Patricia McKissack

Patricia McKissack: Still Goin’ Someplace Special

Patricia McKissack believes in telling stories the way she heard them. “I grew up listening to my grandfather weaving a good story and I picked up where my relatives left off,” she explains. While Patricia and Fredrick had three sons, her three daughters are Flossie, Mirandy, and Nettie Jo, introduced to the world in Flossie and the Fox, Mirandy and Brother Wind, and Nettie Jo’s Friends.

All three heroines are in the African-American storytelling tradition, but Patricia points out that “We should not say black books are for black children–they are for all children.” Good stories are good stories.

Patricia had her own “Ah-ha!” moment about diversity when she was contacted about a forthcoming French edition of Flossie and the Fox. “Flossie was not a name that was familiar to French children and they asked if they could change it to Rita,” she recalls. The author was aghast: “Of course not! Her name is Flossie!” she insisted. “Then they explained that they were aiming for the alliteration and I allowed the to rename her so it could work better with reynard (‘fox’ in French).”

Just as little Patricia enjoyed listening to her grandfather’s stories on the front porch, she also loved reading the stories at the one place in early 1950s Nashville where everyone was welcome. Her memories of getting to “someplace special” were beautifully captured in the Coretta Scott King Medal winning Goin’ Someplace Special. “The main library downtown was a warm and wonderful place and the librarian greeted me with such a big smile,” she fondly recalls. Children today can catch a glimpse of that enthusiasm when they see Jerry Pinkney’s original artwork for the book proudly displayed in the new children’s department at the Nashville Public Library.

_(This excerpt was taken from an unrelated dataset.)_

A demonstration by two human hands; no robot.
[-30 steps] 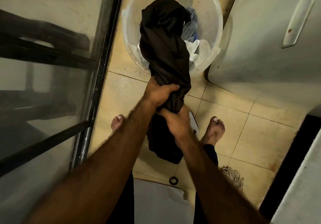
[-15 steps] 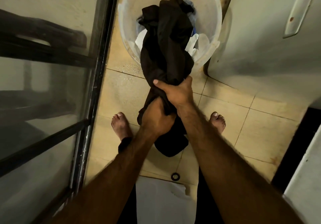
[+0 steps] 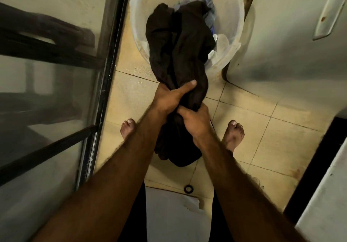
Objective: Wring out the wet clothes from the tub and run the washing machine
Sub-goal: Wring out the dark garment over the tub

Patricia McKissack still goes to the library, though she is now more often seen at the St. Louis Public Library. “I’m a lifetime learner—I love researching, gathering, looking for new material.” She pauses for a brief moment and adds, “Fred was the master researcher.”

Theirs was a true partnership and for more than 50 years Patricia and Fredrick McKissack worked together on books that were both meticulously factual and perennially entertaining. “We only argued about whether or not something was as good as we could make it,” she confides.

Even though her master researcher is no longer at her side, Patricia McKissack continues to research and write. “My next book is about early childhood play—the games kids play and the history behind them.” Look for this as-yet unnamed book in Fall 2016.

Meanwhile, Patricia is also working on another book that begs to be shared on a front porch by moonlight. Fans of Patricia McKissack’s Coretta Scott King-winning The Dark Thirty will remember her skill at spooky stories and will be delighted that she is again heading into supernatural world. Hag Hollerin’ Time comes from the Gullah language and refers to midnight, the witching hour.

Not everyone finds her tales scary. She laughs as she recounts one indignant child who took the time to write her a letter: “I read your Dark Thirty because it was supposed to be scary. It wasn’t.” In spite of young Jeffrey’s criticism, the consensus is that any book by Patricia McKissack is bound to be going someplace special.